Last week, Be Like Max broke up following allegations that the band's Charley Fine made homophobic remarks and kissed touring musican, Eric Daino, against his will on stage. This week, Fine released an apology which also comments on the background of the incidents. You can read that below.
Charley Fine Statement I’ve had to take the last few days to reflect on my actions before I could put into words how I feel and how I wanted to go about apologizing.
First, I want to address the onstage incident with Eric. I am deeply sorry for the pain I caused by my actions. While the intent of my actions contained no malice or effort to abuse him, this kiss crossed a very real line and created very real pain. And worse, it was in a space that is a home for both of us and full of our peers who mean the world to us. My actions were a part of a very low brow culture of juvenile behavior I’ve taken part in on and off stage. It became a part of our banter. Something so familiar to me during the set that I became blind as to the harm it could (and eventually did) cause.
When I asked Eric to join the band we needed a touring guitar player and he was our first choice. We toured with Eric’s band “The Holophonics” multiple times over the years and were great friends within the Ska scene. He is one of the hardest working musicians in the underground, and is a fountain of knowledge and professionalism in regards to the music business. The skepticism we asked a close friend of ours to join the band in order to prove we are not homophobic is simply not true. When Eric joined the band, I wanted him to feel welcome and included. However, I had built relationships with my bandmates for years. I knew and respected their personal borders in our interactions. This was not the case with Eric, to assume his boundaries in the name of “inclusion” was incorrect, and, in the end, immensely hurtful.
By the time Eric joined, we had been touring for nearly a decade. Touring in a small band means getting very comfortable with each other and not having much personal space due to the lack of privacy. Getting dressed in front of each other had developed to just accepting that we would either be waiting in line to use a bathroom or undressing in front of each other. Multiple times, I used my immature humor in an attempt to make the situation less awkward with all my bandmates. This was a poorly chosen joke without consideration given to Eric’s personal boundaries. My intent was to make him feel more comfortable with being around us. Never did I consider that it would make him feel harassed or targeted.
Eric Daino, I am truly sorry for the pain my actions have caused you to endure. Intent does not equal the outcome. Your pain is real, your anger is real, and your feelings are valid.

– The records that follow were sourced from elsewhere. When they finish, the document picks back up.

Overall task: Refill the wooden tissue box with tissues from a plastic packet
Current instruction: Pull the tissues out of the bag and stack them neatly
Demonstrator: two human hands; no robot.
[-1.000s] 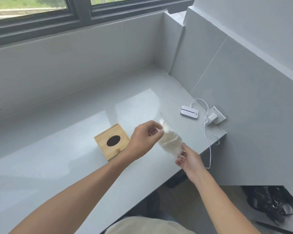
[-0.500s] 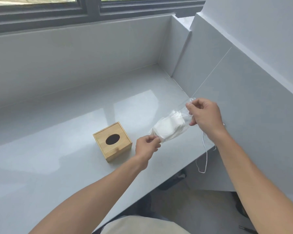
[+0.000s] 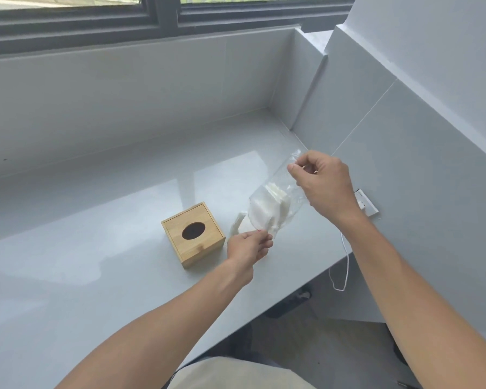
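Two bare forearms reach forward from the bottom of the view, over a pale grey glossy counter (image 3: 96, 276). Nearest is the left hand (image 3: 249, 247), low above the counter; its fingers are pinched on the lower end of a clear plastic packet (image 3: 275, 200). The packet hangs slanted in the air between both hands, with its lower end to the left and its upper end to the right. Inside it a stack of white tissues (image 3: 267, 209) sits in the lower half, and some white tissue seems to come out at the lower end, beside the left hand, though I cannot tell exactly how much is out. Just to the left of this hand, on the counter, stands the wooden tissue box (image 3: 192, 234), square, upright, with a dark oval opening in its top; it is near the hand but not touching it. Higher and to the right, the right hand (image 3: 320, 186) is closed on the upper end of the packet, thumb and fingers gripping the thin plastic. Behind its wrist a white wall socket (image 3: 366, 204) is partly visible, and a white cable (image 3: 344, 265) hangs down over the counter edge. Farthest, grey tiled walls rise to a dark window frame (image 3: 163, 21).
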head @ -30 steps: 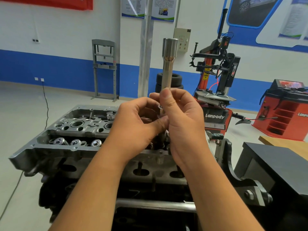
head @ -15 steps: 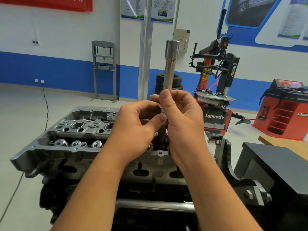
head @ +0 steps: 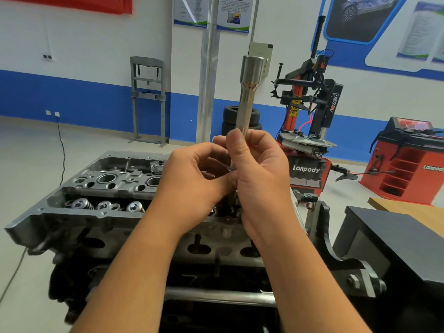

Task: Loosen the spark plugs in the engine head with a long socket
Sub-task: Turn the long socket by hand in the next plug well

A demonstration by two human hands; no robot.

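Note:
A long chrome socket (head: 247, 92) stands nearly upright over the right part of the grey engine head (head: 79, 212), its wide end on top. My right hand (head: 259, 179) grips its shaft, thumb on the near side. My left hand (head: 194, 181) curls around the shaft just below, its thumb touching the right hand. The socket's lower end and the spark plug hole under it are hidden behind both hands. Valve springs (head: 105, 205) show in the head's left part.
The engine head sits on a black stand (head: 336, 255). A dark box (head: 396, 241) stands close on the right before a wooden bench (head: 408, 210). Behind are a red tyre changer (head: 310, 145), a red machine (head: 406, 162), stacked tyres, a grey press frame (head: 147, 99) and a floor cable.
The socket's top has leaned slightly to the right and sits a little lower in view. Both hands keep their hold on the shaft with only small shifts.

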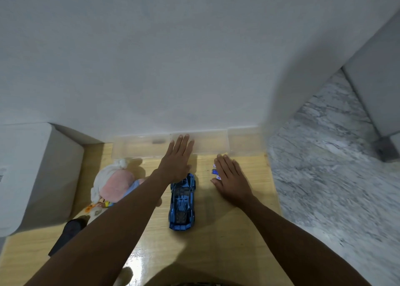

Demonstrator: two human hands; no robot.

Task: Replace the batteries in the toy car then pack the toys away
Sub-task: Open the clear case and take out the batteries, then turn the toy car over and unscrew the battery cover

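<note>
A shiny blue toy car (182, 203) lies lengthwise on the wooden table (227, 238), in the middle. My left hand (176, 160) stretches flat over the car's far end, fingers straight, reaching the near rim of a clear plastic box (207, 143) against the wall. To the right of the car, my right hand (232, 177) rests flat on the table, fingers straight, partly covering small blue and white batteries (214, 171). Left of the car lies a plush doll (114, 182) with a pink face and white hair.
A dark remote-like object (67, 233) lies near the left, beside a small orange and white toy (95, 208). A grey cushioned seat (32, 173) stands at the left. The white wall rises behind the table; marble floor (329, 166) lies to the right.
</note>
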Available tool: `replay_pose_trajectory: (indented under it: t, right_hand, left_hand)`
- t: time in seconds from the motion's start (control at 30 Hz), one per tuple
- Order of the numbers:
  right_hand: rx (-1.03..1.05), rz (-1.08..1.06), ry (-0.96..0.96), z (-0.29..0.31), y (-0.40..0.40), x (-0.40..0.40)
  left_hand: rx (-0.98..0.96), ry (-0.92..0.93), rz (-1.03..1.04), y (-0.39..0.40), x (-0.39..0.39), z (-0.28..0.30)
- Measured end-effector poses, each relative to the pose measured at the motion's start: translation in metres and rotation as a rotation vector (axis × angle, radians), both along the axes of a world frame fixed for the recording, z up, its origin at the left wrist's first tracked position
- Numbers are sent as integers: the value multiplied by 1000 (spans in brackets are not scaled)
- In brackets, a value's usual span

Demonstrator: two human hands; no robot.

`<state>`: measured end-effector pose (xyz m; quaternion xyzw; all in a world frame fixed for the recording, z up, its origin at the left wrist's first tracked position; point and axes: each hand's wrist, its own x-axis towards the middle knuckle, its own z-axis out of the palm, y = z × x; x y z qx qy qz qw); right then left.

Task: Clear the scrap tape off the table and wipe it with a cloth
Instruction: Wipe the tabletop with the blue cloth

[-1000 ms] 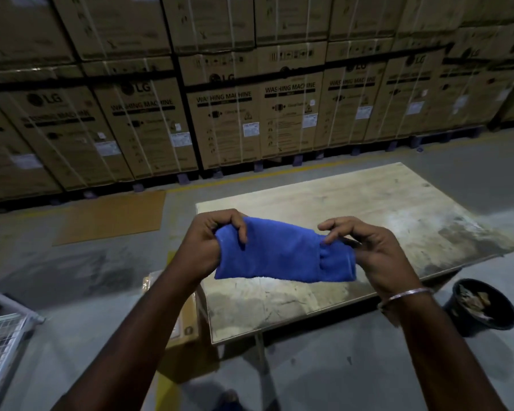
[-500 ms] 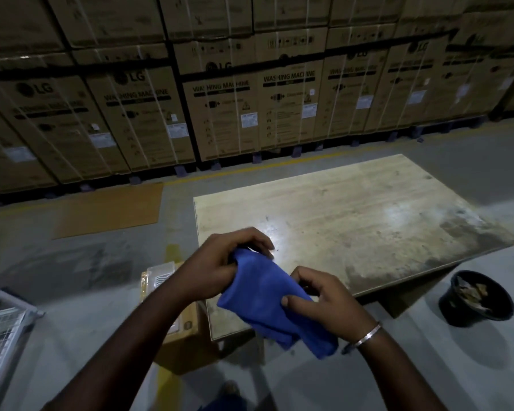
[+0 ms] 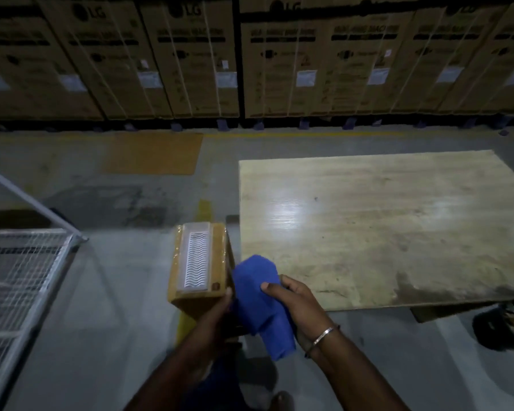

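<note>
A folded blue cloth (image 3: 260,298) hangs between both my hands, just off the near left corner of the wooden table (image 3: 398,221). My right hand (image 3: 297,304) grips its right side with the thumb on top; a metal bangle sits on that wrist. My left hand (image 3: 220,312) holds the cloth's left edge, its fingers mostly hidden behind the fabric. The tabletop shows dark stains along its near right edge and a bright glare near the middle. No scrap tape is visible on it.
A tape-wrapped cardboard box (image 3: 199,262) with a white label stands on the floor left of the table. A black bin (image 3: 505,327) holding scraps sits at the right edge. A wire cage (image 3: 21,280) is at the left. Stacked washing-machine cartons (image 3: 250,60) line the back.
My view has swung left and down, so the table now lies to the right. Both hands have lowered with the cloth, which went from stretched wide to folded and hanging.
</note>
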<state>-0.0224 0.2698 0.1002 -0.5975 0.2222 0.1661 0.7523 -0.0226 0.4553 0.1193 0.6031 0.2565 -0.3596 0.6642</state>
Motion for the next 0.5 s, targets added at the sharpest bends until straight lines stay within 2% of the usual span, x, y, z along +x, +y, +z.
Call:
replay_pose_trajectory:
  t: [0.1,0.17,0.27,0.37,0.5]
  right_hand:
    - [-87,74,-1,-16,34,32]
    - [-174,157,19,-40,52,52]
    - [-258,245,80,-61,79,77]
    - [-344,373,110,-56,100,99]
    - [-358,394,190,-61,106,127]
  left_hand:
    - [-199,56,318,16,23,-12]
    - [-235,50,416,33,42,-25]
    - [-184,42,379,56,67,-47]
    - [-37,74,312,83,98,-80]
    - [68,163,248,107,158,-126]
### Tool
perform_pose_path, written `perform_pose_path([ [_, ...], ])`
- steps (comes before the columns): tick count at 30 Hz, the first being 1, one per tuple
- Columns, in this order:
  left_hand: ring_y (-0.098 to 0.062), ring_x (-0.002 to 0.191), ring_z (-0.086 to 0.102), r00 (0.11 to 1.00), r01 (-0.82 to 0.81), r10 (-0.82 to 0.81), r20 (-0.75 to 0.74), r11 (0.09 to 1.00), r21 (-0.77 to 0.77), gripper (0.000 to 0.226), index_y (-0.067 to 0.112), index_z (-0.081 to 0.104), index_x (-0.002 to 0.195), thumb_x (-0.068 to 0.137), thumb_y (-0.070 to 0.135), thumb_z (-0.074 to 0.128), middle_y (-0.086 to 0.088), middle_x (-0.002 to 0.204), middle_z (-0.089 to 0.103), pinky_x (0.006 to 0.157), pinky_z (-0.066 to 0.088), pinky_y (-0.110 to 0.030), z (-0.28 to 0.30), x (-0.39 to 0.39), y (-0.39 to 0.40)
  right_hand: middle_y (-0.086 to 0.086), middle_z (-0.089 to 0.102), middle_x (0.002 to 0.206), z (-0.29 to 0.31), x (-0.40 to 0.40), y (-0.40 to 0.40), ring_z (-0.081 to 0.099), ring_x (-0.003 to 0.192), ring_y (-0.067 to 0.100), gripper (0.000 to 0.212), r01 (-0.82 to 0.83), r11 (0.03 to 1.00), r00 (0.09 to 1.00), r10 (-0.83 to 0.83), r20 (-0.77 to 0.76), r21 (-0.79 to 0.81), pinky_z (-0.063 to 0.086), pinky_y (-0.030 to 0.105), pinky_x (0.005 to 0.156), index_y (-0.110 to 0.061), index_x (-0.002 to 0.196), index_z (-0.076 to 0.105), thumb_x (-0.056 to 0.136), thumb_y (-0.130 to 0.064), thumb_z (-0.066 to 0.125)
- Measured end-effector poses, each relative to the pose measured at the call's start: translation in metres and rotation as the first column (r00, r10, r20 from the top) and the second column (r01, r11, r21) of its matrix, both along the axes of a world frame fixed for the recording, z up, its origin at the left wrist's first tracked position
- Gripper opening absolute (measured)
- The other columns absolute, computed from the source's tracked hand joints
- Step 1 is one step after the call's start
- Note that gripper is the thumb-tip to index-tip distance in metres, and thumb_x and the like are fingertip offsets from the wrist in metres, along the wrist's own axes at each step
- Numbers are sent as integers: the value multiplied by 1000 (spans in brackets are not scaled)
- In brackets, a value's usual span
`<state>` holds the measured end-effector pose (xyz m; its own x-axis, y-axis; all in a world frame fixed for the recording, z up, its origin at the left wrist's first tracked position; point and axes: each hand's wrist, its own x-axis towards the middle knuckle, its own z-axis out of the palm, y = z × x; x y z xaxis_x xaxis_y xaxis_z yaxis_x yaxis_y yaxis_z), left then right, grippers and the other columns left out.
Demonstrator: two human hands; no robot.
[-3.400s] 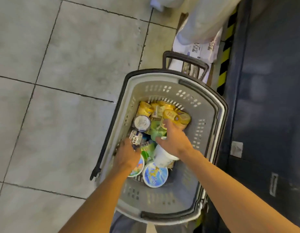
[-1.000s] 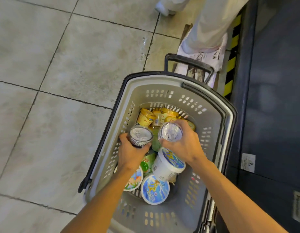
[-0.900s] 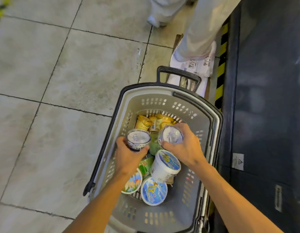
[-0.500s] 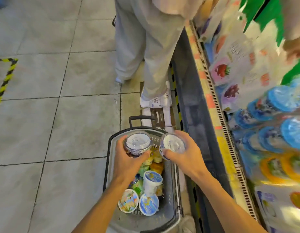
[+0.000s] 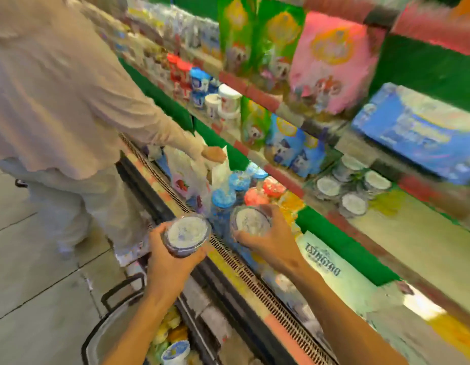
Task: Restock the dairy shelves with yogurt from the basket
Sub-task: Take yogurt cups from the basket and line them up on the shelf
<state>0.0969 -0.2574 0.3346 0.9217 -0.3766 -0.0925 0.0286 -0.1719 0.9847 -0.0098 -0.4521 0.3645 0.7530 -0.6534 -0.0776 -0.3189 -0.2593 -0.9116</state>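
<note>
My left hand point(image 5: 168, 264) grips a dark yogurt cup with a pale lid point(image 5: 187, 232), held above the chiller's front edge. My right hand point(image 5: 270, 239) grips a second cup of the same kind point(image 5: 250, 222), a little farther in over the bottom shelf. Several matching pale-lidded cups point(image 5: 352, 205) stand on the middle shelf to the right. The grey basket point(image 5: 97, 335) sits on the floor at the bottom left, with yellow cups and a blue-lidded tub point(image 5: 176, 349) inside. The picture is blurred by motion.
Another person in light clothes point(image 5: 57, 101) stands close on the left and reaches a hand point(image 5: 214, 154) into the same shelves. Blue and red capped bottles point(image 5: 228, 191) fill the bottom shelf ahead. A metal grille point(image 5: 244, 275) runs along the chiller's front edge.
Both hands have lifted a cup each out of the basket and carried them up and right to the shelves. My view has swung from the floor up to the chiller.
</note>
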Motion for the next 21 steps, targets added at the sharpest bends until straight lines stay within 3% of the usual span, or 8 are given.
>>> perform_pose_path([
  [3, -1, 107, 59, 991, 137, -137, 8, 990, -36, 83, 27, 38, 129, 64, 24, 90, 13, 120, 54, 88, 52, -27, 19, -23, -53, -12, 53, 120, 17, -48, -44, 54, 107, 2, 76, 143, 989, 989, -144, -18, -35, 33, -4, 77, -21, 129, 48, 67, -28, 91],
  [7, -2, 104, 62, 950, 310, -307, 52, 950, -39, 70, 33, 46, 115, 65, 16, 92, 14, 114, 59, 82, 53, -18, 27, -52, -132, -7, 59, 121, 22, -111, -95, 57, 112, 11, 76, 310, 949, 949, -312, -33, -48, 40, 13, 83, -26, 123, 52, 59, -37, 90],
  [10, -6, 108, 62, 907, 417, -415, 68, 909, -15, 81, 31, 47, 125, 60, 26, 95, 12, 121, 61, 89, 51, -25, 23, -75, -191, -13, 58, 114, 21, -151, -127, 57, 109, 12, 64, 401, 914, 915, -403, -23, -64, 39, 3, 76, -36, 112, 49, 65, -25, 92],
  [12, -4, 109, 60, 878, 471, -470, 90, 882, 8, 80, 31, 47, 126, 63, 21, 94, 13, 121, 60, 91, 50, -26, 17, -89, -228, -6, 58, 116, 17, -172, -146, 57, 106, 15, 67, 459, 884, 886, -463, -34, -86, 39, 4, 74, -34, 115, 47, 66, -23, 91],
  [16, 2, 105, 61, 831, 549, -548, 95, 836, 14, 68, 36, 52, 117, 66, 12, 91, 11, 117, 61, 83, 53, -19, -1, -104, -298, -2, 59, 122, -8, -196, -185, 57, 109, 19, 72, 549, 830, 830, -555, -49, -97, 44, 25, 86, -35, 122, 48, 64, -32, 90],
  [18, 3, 102, 62, 823, 556, -556, 120, 830, 33, 68, 28, 54, 120, 66, 11, 91, 11, 115, 63, 81, 52, -18, -6, -101, -321, -4, 59, 121, -17, -194, -198, 58, 108, 17, 72, 564, 821, 821, -569, -53, -83, 44, 22, 84, -36, 123, 48, 65, -33, 90],
  [21, 4, 99, 63, 802, 564, -568, 182, 822, 82, 67, 23, 58, 121, 64, 13, 92, 9, 112, 67, 77, 48, -11, -21, -90, -359, -8, 60, 117, -33, -181, -222, 59, 102, 11, 74, 581, 809, 809, -586, -38, -91, 40, 7, 75, -30, 126, 50, 64, -36, 90],
])
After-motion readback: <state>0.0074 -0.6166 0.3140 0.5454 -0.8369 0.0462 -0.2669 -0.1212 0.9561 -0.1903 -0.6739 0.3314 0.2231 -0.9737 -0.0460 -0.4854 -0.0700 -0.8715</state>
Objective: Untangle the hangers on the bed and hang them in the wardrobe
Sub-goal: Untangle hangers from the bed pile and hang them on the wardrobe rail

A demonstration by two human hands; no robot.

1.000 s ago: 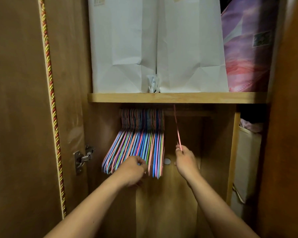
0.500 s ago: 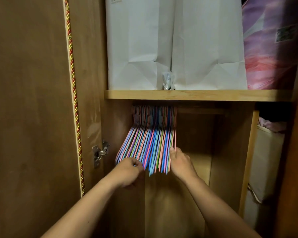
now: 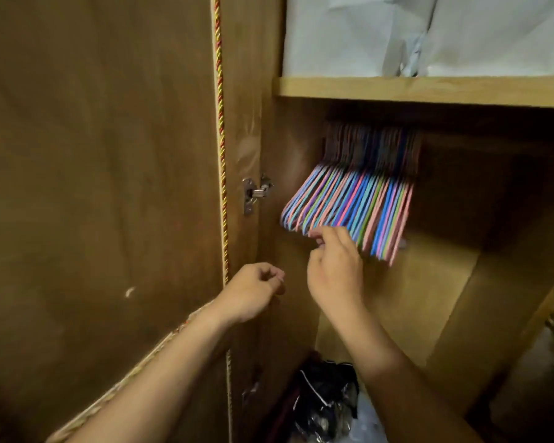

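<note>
A tight row of coloured hangers (image 3: pixel 349 203) hangs inside the wardrobe just below the wooden shelf (image 3: pixel 422 89), which carries white paper bags (image 3: pixel 429 36). The right hand (image 3: pixel 335 266) is raised to the lower ends of the hangers, its curled fingers (image 3: pixel 320 239) at the bars, while the left hand (image 3: pixel 253 290) hovers loosely curled below and left of the hangers, holding nothing. A metal hinge (image 3: pixel 253 195) sits left of the hangers on the open door (image 3: pixel 93 187), and dark clutter (image 3: pixel 323 394) lies well below them.

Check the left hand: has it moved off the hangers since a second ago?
Yes. The left hand has dropped down and left, clear of the hangers, toward the door hinge.
</note>
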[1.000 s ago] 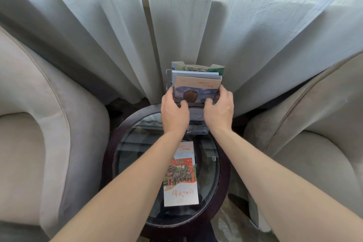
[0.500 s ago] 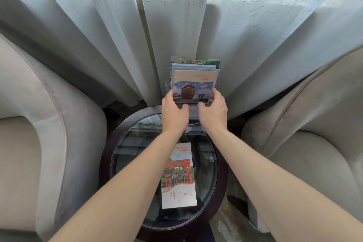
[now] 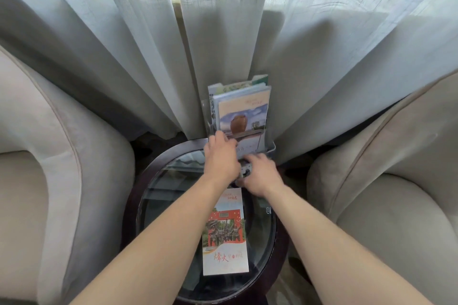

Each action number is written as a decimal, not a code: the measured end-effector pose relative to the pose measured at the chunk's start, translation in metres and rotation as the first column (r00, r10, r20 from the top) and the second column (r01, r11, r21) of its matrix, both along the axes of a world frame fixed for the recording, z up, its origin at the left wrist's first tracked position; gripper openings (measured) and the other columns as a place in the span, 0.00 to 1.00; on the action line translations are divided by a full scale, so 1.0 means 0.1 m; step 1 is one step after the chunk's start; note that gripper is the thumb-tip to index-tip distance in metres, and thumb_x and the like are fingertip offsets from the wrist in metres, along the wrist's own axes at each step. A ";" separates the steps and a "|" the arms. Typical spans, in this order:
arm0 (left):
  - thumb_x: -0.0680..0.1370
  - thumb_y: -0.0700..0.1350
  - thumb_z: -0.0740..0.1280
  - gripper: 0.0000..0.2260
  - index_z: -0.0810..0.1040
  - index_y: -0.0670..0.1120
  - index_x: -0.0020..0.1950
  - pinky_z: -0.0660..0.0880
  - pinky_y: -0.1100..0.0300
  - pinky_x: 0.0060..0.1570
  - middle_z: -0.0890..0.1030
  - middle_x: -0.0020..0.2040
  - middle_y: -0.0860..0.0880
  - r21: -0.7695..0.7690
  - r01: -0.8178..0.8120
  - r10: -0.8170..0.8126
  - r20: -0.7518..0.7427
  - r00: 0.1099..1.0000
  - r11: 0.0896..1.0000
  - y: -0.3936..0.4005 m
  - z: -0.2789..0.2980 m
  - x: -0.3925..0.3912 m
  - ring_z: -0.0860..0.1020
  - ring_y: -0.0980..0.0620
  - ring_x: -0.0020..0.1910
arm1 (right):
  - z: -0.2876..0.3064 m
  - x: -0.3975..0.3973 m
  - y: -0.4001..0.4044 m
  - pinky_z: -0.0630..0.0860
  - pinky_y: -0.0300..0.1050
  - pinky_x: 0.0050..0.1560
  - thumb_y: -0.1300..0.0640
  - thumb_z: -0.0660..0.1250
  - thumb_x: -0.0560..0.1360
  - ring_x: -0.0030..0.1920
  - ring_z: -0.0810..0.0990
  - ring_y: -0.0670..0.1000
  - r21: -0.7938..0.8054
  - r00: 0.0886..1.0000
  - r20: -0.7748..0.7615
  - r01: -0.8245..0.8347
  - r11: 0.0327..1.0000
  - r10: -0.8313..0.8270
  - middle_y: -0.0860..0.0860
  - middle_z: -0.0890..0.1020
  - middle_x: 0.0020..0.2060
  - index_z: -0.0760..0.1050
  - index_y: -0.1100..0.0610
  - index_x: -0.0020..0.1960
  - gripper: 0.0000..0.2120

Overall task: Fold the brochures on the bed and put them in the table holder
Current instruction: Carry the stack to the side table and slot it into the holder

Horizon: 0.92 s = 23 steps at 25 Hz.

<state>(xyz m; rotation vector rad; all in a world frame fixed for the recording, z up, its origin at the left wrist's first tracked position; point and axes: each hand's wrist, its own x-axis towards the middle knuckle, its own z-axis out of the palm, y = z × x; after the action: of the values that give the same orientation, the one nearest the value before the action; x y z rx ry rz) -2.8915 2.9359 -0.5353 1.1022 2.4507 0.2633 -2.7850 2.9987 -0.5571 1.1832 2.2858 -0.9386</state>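
A folded brochure with a red gateway lies flat on the round glass tabletop. Beyond it, the right hand curls its fingers around something small and blurred; the left hand reaches to the clear holder, its fingertips hidden. Brochures stand upright inside, before pale curtains.
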 end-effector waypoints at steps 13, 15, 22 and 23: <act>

I would like to comment on statements made in regards to my mental health. In 2016, we embarked on a 5-week tour with the Holophonics. After one week, I had to cancel the tour due to my mental health declining. This decision was extremely difficult to make due to all the hard work I had put into helping plan the tour, the finances we all had to spend to make it happen and feeling like I was letting two bands down. The decision was made because I was experiencing panic attacks every night, the worst of which resulted in a hospital visit. I felt like I was losing my grasp on reality, as if I was walking through a movie in an out of body experience. Months later I was diagnosed with an illness called Depersonalization. I’ve always been a stressed, anxious and introverted person. I’ve struggled with severe panic attacks my entire adult life but for the most part was able to control them. This incident led to me being prescribed medication which has helped control my mental health. I’ve never used this as an excuse for my behavior because it most definitely is not. I've only opened up to my closest friends and family about my mental illness which is why I am very hurt to have it diagnosed as extreme narcissism and gaslighting by someone I trusted. I only wish it could have been my choice to speak of it publicly.
As much as I’d like to keep this a direct apology to Eric, the events involving Andy George are very much a part of this as well and need to be addressed.
In 2014 we received a Facebook comment from Andy George requesting us to refrain from saying the words bitch and slut as he thought it was misogynistic. He was referring to the song “Get over it”, in which the song begins with a woman stating “Oh my god! This band has horns, that’s fucking stupid” in which then I reply with “Fuck you bitch”.
I thought it was a silly request at the time, not realizing the weight of my words and that it was indeed misogynistic. Years ago, I grew to agree with Andy and haven’t played that song live since. But, in the moment I didn’t agree and took the immature route to bully him in the comment section of a Facebook event. My direct response to Andy’s request was “Fuck you slut”, and it only got worse. I mocked him, made fun of him, and eventually tagged friends to join in. I went as far as to make a meme of Andy using his personal facebook pictures calling him the word “Bitch”. Upon learning he was gay, friends of mine made memes using his personal photos with homophic language. I did nothing to stop or deescalate the harassment. I even liked one of the memes, encouraging this behavior to carry on. I’ve never stopped thinking about this moment. I’m deeply ashamed and regret everything I did. This horrible act really was my fault and is something I am responsible for.
Lastly, I want to state how important I feel it is to respect the feelings of the victims of my abuse. To defend my actions and/or question Eric and Andy’s truth really is wrong. Their feelings and other victims of abuse need to be treated with the utmost respect for the horrible things they’ve gone through. I still am very sorry for what I’ve done, but I won’t hide from it. I will continue to learn from my mistakes and work to become a better person.